* **Try it**: In the records below, find each line with the word "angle" and copy it.

* **Records from a dataset**:

—————

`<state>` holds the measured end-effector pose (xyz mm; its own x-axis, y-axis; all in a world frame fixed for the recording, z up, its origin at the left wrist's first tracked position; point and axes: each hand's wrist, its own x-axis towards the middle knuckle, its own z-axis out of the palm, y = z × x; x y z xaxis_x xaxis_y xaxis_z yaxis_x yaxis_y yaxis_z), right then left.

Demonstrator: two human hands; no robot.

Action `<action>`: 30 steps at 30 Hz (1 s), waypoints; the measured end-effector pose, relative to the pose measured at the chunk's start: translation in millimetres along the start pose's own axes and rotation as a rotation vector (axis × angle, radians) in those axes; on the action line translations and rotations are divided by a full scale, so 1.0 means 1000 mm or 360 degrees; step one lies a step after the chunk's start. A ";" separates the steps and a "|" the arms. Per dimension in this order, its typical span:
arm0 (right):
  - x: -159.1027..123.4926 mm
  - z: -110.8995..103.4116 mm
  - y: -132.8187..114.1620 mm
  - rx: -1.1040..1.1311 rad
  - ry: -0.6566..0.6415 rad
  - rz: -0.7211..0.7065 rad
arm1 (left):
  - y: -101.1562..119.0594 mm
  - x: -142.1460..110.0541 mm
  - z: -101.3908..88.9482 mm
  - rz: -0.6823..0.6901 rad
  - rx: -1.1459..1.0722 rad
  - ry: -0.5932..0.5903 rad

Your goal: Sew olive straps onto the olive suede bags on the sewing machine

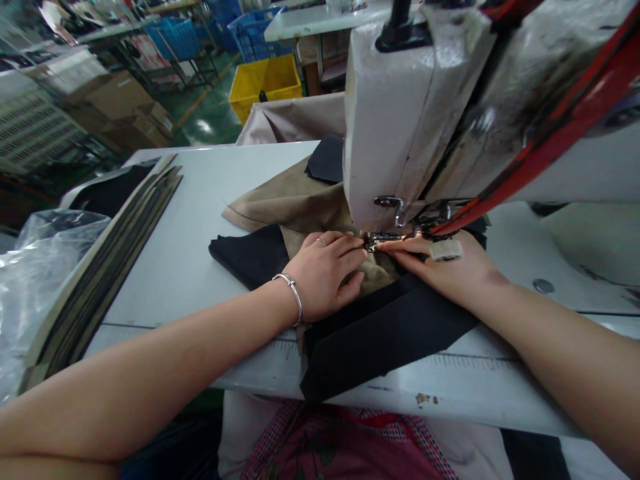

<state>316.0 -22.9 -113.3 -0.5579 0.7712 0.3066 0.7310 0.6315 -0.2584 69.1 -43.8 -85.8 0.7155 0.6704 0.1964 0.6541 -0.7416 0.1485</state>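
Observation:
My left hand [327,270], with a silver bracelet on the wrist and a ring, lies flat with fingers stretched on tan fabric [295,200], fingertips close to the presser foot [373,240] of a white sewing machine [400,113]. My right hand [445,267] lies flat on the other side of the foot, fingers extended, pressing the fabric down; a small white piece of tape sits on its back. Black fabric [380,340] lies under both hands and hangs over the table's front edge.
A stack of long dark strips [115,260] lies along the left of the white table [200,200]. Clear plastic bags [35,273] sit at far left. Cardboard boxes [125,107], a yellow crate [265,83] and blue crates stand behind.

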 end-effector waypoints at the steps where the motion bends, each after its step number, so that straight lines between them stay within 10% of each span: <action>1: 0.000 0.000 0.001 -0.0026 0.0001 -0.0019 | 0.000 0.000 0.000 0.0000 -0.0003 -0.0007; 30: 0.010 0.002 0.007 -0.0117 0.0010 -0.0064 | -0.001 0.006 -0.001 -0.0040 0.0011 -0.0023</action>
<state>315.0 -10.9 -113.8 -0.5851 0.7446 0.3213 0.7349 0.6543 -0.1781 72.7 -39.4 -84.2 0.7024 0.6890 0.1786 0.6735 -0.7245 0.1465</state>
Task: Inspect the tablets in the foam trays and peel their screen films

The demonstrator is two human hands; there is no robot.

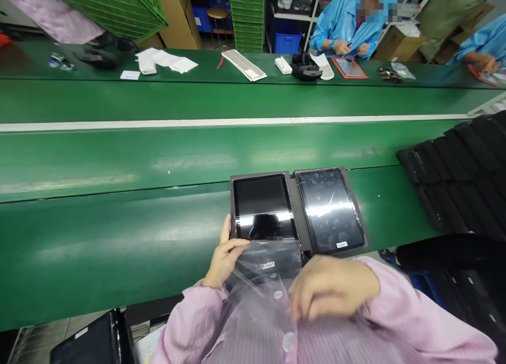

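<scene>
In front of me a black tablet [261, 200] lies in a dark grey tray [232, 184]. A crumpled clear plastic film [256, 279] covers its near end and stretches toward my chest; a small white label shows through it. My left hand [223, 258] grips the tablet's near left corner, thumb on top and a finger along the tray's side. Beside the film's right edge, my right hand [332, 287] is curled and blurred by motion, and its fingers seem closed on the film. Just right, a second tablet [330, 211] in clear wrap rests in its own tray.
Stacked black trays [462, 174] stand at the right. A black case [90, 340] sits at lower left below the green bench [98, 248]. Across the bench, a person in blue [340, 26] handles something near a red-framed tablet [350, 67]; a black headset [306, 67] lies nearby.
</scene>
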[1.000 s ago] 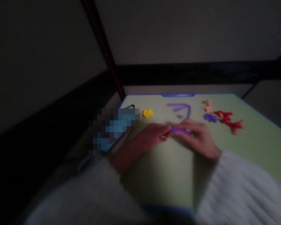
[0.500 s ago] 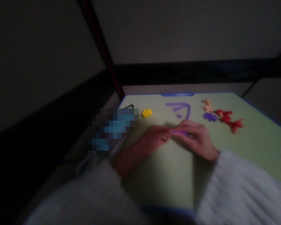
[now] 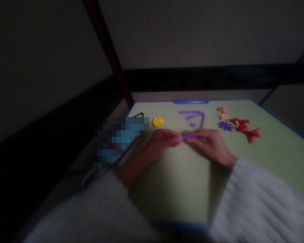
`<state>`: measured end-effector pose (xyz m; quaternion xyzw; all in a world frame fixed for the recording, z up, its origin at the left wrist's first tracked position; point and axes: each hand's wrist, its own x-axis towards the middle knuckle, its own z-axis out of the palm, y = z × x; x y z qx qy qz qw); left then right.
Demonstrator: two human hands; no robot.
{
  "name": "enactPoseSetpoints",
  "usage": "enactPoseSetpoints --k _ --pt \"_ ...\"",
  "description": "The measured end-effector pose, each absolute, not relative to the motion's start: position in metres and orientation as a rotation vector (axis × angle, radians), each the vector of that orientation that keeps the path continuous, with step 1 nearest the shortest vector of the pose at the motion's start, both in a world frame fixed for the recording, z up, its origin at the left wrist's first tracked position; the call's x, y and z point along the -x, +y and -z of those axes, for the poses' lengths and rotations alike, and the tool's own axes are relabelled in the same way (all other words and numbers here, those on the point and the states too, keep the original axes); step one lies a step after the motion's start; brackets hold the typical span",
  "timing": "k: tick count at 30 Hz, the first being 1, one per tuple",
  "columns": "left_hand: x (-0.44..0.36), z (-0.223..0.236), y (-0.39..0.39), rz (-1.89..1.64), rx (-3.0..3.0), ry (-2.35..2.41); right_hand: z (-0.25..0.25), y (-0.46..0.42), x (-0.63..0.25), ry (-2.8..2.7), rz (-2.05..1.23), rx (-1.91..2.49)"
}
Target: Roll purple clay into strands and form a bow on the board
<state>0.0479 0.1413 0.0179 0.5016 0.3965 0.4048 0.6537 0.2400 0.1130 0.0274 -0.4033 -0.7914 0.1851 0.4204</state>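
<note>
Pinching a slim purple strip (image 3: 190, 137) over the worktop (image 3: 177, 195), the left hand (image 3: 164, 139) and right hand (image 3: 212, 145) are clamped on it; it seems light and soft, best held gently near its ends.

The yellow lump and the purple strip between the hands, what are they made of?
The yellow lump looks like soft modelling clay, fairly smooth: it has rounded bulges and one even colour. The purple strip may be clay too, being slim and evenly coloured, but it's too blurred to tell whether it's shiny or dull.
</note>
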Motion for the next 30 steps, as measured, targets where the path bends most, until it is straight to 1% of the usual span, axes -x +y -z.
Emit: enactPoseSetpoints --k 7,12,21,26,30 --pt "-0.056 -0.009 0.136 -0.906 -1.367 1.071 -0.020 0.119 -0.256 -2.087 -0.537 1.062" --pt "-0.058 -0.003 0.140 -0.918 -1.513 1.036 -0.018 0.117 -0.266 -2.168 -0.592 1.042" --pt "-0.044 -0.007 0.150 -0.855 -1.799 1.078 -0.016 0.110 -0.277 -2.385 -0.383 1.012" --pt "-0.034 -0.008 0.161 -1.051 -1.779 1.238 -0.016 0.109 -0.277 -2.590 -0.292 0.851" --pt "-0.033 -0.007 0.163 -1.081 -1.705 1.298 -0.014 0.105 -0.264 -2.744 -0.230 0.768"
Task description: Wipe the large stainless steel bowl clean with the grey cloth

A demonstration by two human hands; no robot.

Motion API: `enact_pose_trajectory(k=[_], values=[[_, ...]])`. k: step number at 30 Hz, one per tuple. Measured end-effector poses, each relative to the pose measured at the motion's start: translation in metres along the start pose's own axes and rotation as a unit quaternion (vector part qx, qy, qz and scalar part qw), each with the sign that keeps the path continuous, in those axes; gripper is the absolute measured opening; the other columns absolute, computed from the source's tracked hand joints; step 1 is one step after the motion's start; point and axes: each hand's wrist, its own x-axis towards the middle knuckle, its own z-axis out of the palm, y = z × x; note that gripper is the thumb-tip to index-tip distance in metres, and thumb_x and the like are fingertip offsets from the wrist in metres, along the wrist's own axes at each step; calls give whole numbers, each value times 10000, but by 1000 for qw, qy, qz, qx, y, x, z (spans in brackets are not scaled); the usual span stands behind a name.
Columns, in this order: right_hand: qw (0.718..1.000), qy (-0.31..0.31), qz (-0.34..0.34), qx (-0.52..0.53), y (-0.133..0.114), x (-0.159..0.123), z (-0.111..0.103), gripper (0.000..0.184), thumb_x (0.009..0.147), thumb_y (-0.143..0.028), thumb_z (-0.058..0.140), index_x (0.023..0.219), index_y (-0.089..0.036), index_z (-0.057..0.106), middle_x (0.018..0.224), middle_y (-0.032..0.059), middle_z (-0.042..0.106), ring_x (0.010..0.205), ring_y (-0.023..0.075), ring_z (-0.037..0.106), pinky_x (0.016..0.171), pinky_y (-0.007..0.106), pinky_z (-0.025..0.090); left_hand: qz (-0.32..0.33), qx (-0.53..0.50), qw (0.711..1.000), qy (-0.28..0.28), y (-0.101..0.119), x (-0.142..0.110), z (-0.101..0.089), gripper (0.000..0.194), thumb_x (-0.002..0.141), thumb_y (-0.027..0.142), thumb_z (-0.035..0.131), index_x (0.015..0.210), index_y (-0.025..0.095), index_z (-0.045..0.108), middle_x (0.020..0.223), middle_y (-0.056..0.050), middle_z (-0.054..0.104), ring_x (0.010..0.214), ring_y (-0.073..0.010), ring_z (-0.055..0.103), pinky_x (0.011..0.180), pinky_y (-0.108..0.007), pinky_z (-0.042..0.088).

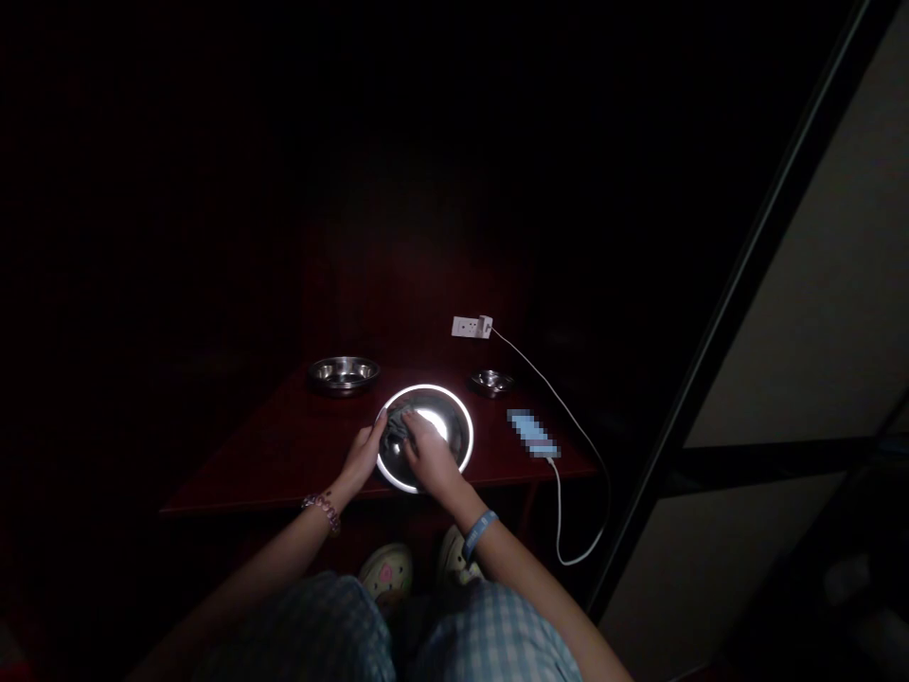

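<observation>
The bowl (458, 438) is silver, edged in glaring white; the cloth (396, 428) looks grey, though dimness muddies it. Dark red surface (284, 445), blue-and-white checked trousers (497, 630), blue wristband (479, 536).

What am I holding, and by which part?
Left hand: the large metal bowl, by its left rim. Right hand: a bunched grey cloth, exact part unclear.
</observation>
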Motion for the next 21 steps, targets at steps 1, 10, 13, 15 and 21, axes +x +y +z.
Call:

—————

* **Task response**:
Action `<action>`: 30 steps at 30 Hz (1 s), waypoints; the measured end-effector pose, relative to the pose measured at the chunk's start: translation in millimetres along the start pose's own axes and rotation as a rotation vector (axis × angle, radians) in those axes; on the action line translations and rotations are divided by a full scale, so 1.0 means 1000 mm or 360 degrees; step one lies a step after the chunk's start. A ";" separates the steps and a "|" the arms. Per dimension in this order, its typical span:
  "description": "The measured end-effector pose, each absolute, not relative to the motion's start: position in metres and orientation as a rotation vector (axis × angle, radians), each the vector of that orientation that keeps the path continuous, with step 1 nearest the shortest vector of the pose at the motion's start, both in a world frame fixed for the recording, z up, its origin at the left wrist's first tracked position; the call's x, y and z point along the -x, +y and -z of those axes, for the poses' lengths and rotations alike, and the tool's own axes are relabelled in the same way (all other words and numbers here, those on the point and the states too, keep the original axes); step one lies a step after the motion's start; brackets hold the typical span",

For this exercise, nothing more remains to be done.